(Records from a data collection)

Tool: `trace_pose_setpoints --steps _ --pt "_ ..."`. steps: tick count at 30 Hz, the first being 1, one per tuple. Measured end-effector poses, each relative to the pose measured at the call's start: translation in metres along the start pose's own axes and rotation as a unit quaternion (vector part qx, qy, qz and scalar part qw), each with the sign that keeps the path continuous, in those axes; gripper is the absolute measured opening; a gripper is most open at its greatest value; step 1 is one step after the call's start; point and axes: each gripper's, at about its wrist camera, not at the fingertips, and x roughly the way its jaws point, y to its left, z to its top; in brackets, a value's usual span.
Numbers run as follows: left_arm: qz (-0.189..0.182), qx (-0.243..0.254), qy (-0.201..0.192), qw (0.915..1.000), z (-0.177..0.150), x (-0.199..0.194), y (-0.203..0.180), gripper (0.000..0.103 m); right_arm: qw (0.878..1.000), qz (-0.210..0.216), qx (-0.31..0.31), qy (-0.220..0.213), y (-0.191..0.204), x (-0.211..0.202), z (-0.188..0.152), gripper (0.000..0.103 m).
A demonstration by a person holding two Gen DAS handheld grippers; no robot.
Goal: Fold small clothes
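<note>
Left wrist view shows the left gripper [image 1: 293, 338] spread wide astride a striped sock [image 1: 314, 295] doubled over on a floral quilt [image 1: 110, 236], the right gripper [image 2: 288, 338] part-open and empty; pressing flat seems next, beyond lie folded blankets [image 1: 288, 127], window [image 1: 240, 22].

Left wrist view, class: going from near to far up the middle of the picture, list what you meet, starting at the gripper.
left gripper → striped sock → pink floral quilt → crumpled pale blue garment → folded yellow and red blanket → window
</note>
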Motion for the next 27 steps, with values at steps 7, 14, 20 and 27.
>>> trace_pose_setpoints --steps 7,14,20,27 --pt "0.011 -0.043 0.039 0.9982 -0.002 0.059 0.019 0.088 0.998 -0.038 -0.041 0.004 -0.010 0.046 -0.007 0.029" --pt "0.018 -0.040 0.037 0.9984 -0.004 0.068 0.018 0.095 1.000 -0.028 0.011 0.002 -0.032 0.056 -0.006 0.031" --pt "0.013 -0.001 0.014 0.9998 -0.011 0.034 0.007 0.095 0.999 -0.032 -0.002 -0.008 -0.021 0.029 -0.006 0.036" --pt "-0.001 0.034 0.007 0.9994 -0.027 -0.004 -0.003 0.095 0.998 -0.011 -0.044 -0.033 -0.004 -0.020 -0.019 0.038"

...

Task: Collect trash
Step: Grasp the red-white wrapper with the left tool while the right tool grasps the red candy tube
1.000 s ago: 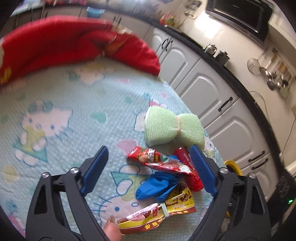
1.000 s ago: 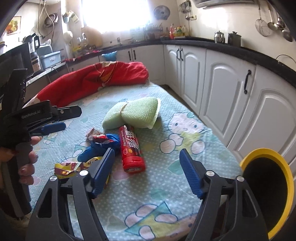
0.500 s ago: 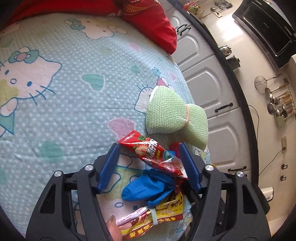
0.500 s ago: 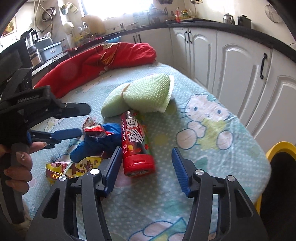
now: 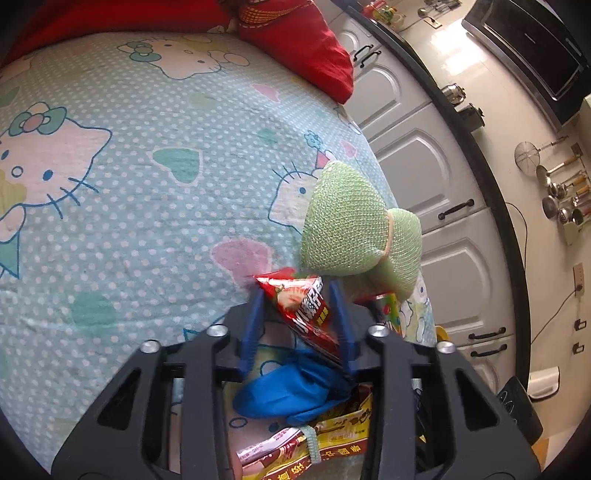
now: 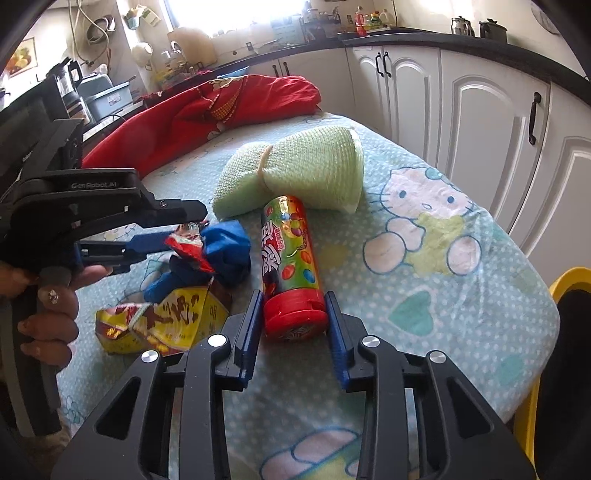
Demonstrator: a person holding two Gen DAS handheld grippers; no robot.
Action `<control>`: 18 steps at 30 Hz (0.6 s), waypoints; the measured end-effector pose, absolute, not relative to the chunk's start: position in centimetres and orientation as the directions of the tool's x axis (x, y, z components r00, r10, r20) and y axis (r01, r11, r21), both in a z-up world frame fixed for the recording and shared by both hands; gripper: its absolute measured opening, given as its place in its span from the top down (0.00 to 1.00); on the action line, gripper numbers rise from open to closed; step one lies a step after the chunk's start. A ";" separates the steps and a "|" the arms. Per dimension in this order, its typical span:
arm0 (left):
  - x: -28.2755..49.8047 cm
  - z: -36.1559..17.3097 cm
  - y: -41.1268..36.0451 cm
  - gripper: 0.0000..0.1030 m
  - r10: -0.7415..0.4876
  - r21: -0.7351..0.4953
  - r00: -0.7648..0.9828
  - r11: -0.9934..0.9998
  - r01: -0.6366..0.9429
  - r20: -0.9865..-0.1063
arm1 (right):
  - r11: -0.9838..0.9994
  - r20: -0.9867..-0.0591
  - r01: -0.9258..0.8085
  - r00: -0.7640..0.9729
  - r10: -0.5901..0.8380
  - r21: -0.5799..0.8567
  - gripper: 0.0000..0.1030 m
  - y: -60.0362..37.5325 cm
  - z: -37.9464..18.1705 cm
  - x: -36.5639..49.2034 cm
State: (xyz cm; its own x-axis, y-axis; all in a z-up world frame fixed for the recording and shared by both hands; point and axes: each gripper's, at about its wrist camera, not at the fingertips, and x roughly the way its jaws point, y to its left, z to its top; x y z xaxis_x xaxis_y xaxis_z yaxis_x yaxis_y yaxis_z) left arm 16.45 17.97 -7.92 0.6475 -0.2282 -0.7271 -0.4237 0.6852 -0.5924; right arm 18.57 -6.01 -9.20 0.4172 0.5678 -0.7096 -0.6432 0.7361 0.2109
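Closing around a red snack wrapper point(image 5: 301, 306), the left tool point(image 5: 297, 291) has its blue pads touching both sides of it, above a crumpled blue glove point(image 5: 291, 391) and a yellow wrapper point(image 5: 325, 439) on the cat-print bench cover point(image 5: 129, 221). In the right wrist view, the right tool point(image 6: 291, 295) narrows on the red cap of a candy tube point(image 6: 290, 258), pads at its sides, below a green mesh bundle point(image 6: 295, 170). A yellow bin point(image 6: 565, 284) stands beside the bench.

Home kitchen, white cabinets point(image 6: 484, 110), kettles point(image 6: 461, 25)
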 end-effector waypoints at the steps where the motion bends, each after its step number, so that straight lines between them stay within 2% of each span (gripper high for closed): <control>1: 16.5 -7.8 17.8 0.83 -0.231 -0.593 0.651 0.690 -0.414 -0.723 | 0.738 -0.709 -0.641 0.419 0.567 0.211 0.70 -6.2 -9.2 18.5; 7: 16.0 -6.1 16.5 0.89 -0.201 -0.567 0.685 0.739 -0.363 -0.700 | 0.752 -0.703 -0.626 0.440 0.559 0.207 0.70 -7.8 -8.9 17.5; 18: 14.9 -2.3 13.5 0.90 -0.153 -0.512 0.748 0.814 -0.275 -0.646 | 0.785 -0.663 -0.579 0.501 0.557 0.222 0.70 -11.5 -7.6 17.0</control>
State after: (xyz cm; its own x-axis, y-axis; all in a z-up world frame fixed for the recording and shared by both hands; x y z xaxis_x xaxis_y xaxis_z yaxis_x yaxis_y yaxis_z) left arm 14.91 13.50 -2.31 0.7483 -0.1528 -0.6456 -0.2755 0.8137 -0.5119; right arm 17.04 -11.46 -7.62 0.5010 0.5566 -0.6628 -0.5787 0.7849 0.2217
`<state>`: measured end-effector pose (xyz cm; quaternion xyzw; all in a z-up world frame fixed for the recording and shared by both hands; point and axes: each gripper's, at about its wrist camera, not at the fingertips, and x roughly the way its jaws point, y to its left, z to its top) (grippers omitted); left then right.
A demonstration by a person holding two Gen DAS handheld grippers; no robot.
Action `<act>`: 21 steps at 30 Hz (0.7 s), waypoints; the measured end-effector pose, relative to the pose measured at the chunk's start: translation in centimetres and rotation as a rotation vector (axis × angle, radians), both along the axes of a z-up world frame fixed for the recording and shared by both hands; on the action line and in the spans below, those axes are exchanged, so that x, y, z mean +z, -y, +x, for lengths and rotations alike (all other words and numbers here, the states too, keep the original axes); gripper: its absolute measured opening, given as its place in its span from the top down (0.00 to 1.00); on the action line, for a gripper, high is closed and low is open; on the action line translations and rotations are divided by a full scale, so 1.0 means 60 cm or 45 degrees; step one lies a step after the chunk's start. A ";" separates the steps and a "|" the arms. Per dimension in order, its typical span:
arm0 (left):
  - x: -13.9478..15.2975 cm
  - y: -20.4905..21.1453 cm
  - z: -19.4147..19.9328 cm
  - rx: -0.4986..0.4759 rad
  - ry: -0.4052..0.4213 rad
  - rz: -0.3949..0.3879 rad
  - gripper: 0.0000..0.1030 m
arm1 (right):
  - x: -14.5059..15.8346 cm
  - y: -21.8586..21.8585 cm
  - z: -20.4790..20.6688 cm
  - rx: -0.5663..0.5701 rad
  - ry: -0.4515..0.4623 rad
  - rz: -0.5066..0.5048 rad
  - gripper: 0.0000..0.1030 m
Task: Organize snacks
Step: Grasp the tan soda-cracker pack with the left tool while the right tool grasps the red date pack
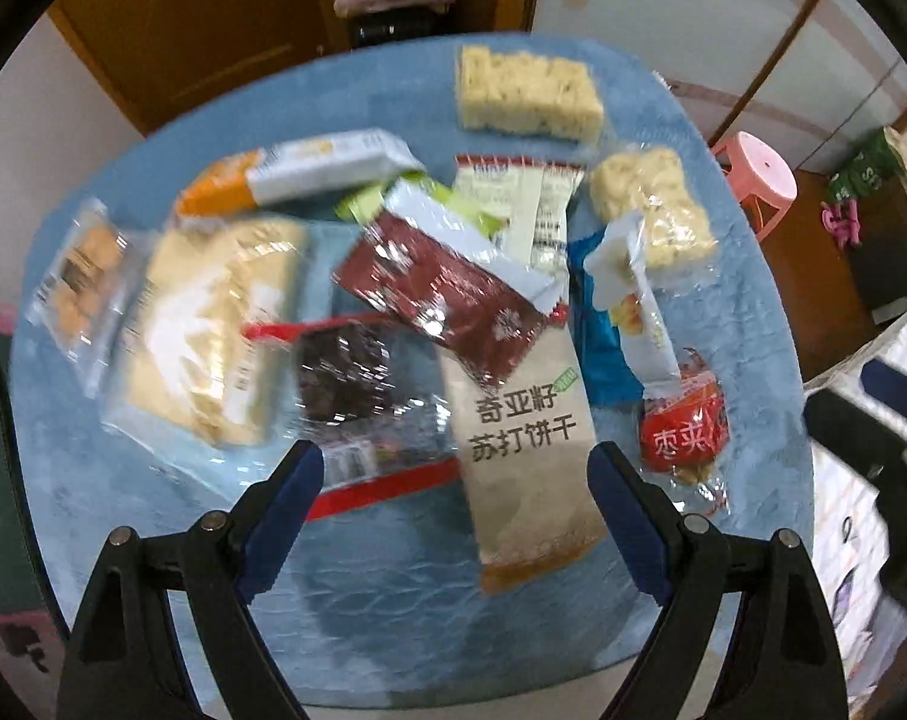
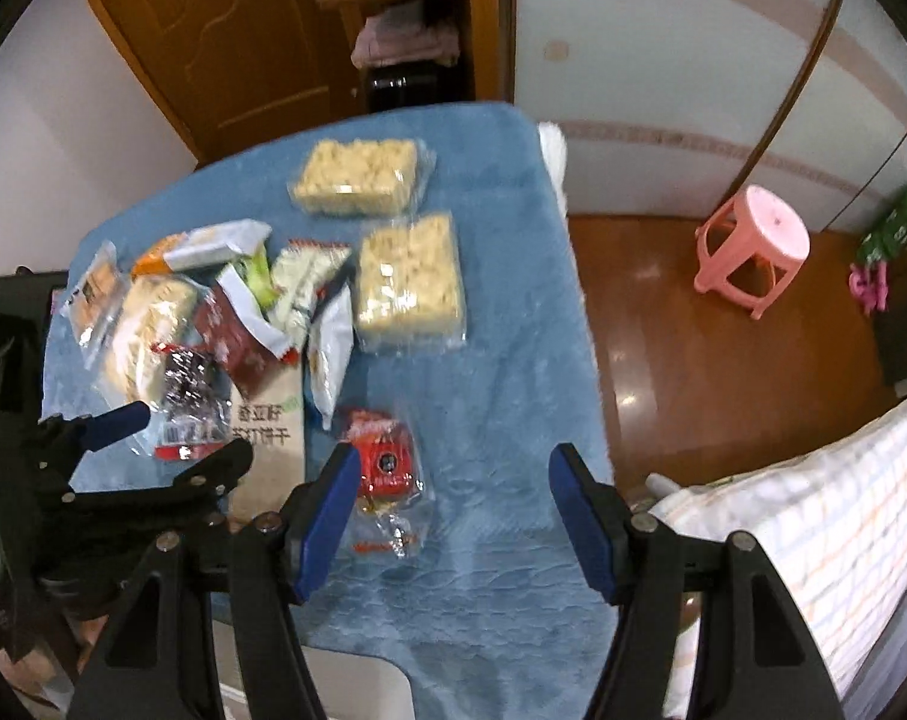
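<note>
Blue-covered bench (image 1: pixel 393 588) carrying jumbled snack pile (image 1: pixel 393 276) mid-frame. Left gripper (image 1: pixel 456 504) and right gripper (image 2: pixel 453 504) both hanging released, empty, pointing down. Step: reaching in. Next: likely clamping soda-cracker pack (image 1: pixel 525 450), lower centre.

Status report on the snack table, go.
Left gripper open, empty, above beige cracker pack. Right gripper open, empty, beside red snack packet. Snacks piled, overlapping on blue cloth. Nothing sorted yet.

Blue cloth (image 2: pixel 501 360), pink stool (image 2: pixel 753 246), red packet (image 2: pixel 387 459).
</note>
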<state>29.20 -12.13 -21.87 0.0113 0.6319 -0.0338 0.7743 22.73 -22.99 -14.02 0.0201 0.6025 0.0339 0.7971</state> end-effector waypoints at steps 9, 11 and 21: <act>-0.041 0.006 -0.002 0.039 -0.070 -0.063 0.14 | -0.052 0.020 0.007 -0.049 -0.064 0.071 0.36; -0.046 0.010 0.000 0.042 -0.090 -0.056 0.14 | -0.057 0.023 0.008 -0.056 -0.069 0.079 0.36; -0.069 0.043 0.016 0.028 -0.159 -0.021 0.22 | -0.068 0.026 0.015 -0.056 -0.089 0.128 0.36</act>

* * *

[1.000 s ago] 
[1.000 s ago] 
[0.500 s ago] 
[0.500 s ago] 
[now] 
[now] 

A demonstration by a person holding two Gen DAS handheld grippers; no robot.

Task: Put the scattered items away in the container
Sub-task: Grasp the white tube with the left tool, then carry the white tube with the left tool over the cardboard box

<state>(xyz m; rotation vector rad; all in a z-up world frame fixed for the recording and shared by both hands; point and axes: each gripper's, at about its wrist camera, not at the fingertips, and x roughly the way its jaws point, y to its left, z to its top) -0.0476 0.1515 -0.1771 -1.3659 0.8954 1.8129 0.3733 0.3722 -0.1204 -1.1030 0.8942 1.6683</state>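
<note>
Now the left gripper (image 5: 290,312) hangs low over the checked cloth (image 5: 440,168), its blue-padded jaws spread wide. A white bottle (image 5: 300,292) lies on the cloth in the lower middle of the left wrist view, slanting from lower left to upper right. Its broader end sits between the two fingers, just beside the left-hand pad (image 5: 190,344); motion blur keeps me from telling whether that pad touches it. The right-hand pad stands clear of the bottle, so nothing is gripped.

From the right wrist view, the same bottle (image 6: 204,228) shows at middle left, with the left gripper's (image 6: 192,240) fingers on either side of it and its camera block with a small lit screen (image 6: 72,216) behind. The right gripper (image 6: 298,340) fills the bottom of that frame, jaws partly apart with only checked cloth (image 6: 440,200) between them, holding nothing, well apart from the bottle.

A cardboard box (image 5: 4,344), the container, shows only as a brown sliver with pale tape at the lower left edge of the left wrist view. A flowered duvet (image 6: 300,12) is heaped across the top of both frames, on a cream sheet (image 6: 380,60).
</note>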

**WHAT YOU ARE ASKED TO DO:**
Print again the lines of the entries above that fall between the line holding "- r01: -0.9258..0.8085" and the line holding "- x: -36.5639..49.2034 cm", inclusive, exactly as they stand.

**RESPONSE AREA:**
  - r01: -0.9258..0.8085
  - r00: -0.7640..0.9729
  - r10: -0.5901..0.8380
  - r21: -0.5799..0.8567
  - gripper: 0.0000..0.1030 m
  - y: -60.0362..37.5325 cm
  - z: -37.9464..18.1705 cm
  - x: -36.5639..49.2034 cm

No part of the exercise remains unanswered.